Google launches Gemini 3 and embeds it directly into Search
Google announced Gemini 3 on November 18, presenting it as its strongest general-purpose AI model and integrating it into Google Search on the same day. The first variant released, Gemini 3 Pro, was made available immediately to AI Pro and Ultra subscribers and to developers via the Gemini API and Vertex AI. A reasoning-oriented mode, Gemini 3 Deep Think, began rolling out to AI Ultra users in the weeks that followed; Gemini 3 Flash, the lower-latency variant, shipped on December 17.
In a company blog post, Google CEO Sundar Pichai described Gemini 3 as "our most intelligent model" and emphasised same-day integration into Search and the Gemini app. Reuters and the New York Times reported that Google chose to skip a staged rollout, instead making the new model the default behind Search's AI Mode for English-language users from launch day.

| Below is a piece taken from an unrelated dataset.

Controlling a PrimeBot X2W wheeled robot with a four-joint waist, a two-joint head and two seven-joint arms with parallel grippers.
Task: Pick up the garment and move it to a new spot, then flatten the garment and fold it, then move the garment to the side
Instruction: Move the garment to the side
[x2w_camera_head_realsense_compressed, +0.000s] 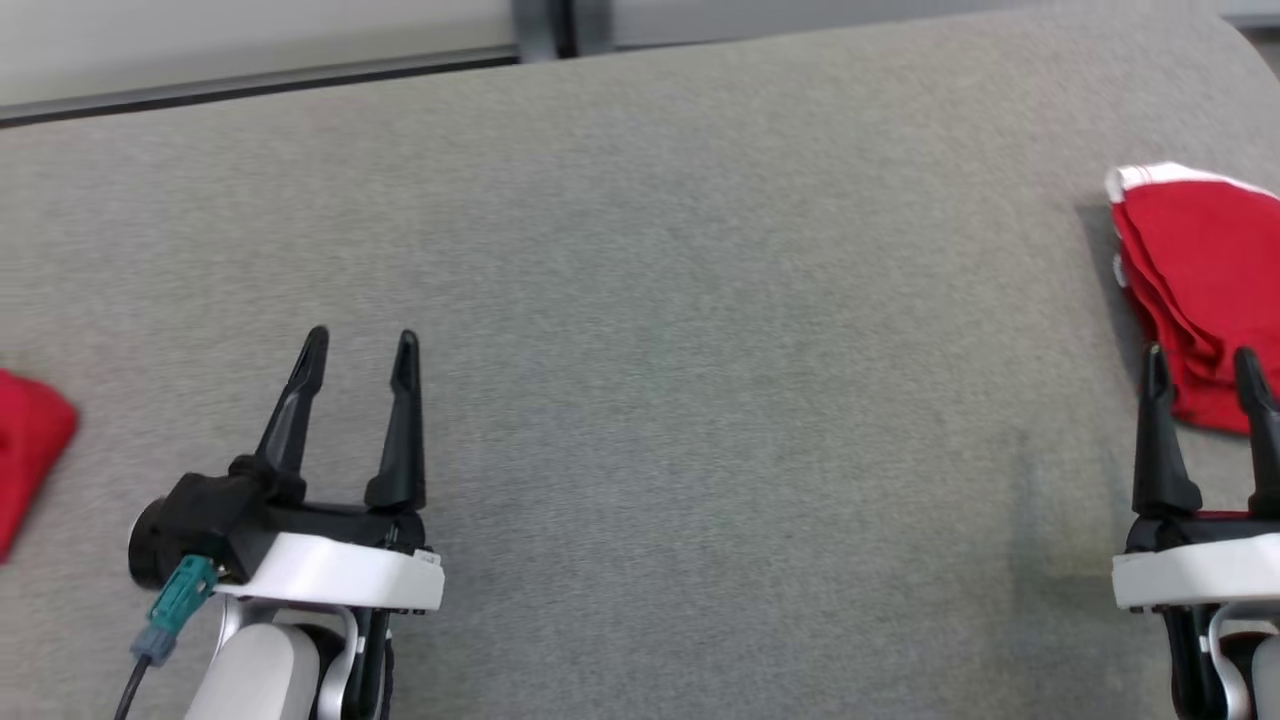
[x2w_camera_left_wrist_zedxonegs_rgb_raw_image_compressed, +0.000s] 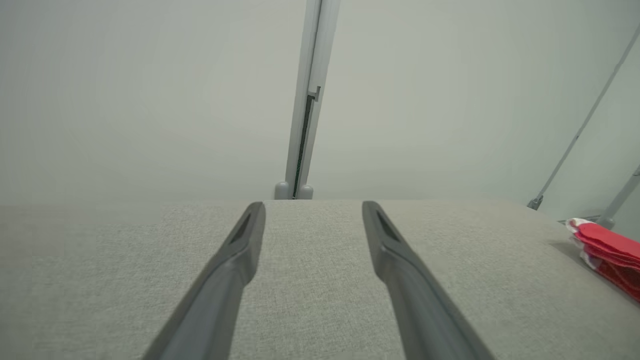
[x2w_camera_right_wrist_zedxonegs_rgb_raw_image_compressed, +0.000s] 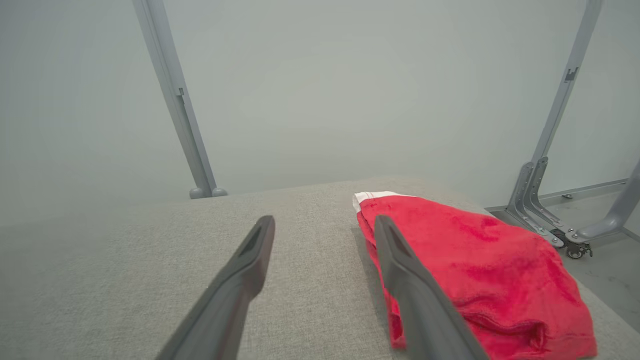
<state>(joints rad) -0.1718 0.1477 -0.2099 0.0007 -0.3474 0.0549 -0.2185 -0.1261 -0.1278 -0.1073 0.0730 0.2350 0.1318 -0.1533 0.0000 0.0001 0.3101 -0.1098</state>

On benchmarks, Gemini 3 set a new state of the art on Humanity's Last Exam, surpassing the previous high held by GPT-5 Pro at 31.64. The New York Times cited a 72% accuracy figure on a standard benchmark test, a measurable improvement over Gemini 2.5. The model also topped LMArena, the human-preference leaderboard. Google's reported SWE-bench Verified score for Gemini 3 Pro was 69.6% — behind specialised agentic systems but the highest reported for a general-purpose API model at launch. (Higher coding scores reported elsewhere refer to the later Gemini 3.1 Pro release.)
Alongside the model, Google introduced Antigravity, a new agent-style coding interface, and shipped multiple agentic features in the Gemini app — including a "Gemini Agent" capable of multi-step tasks across calendar, mail, and the browser. The company described all three (Search integration, Antigravity, agentic Gemini app) as proof points that the model is meant to be exposed through products from day one rather than positioned primarily as a developer API.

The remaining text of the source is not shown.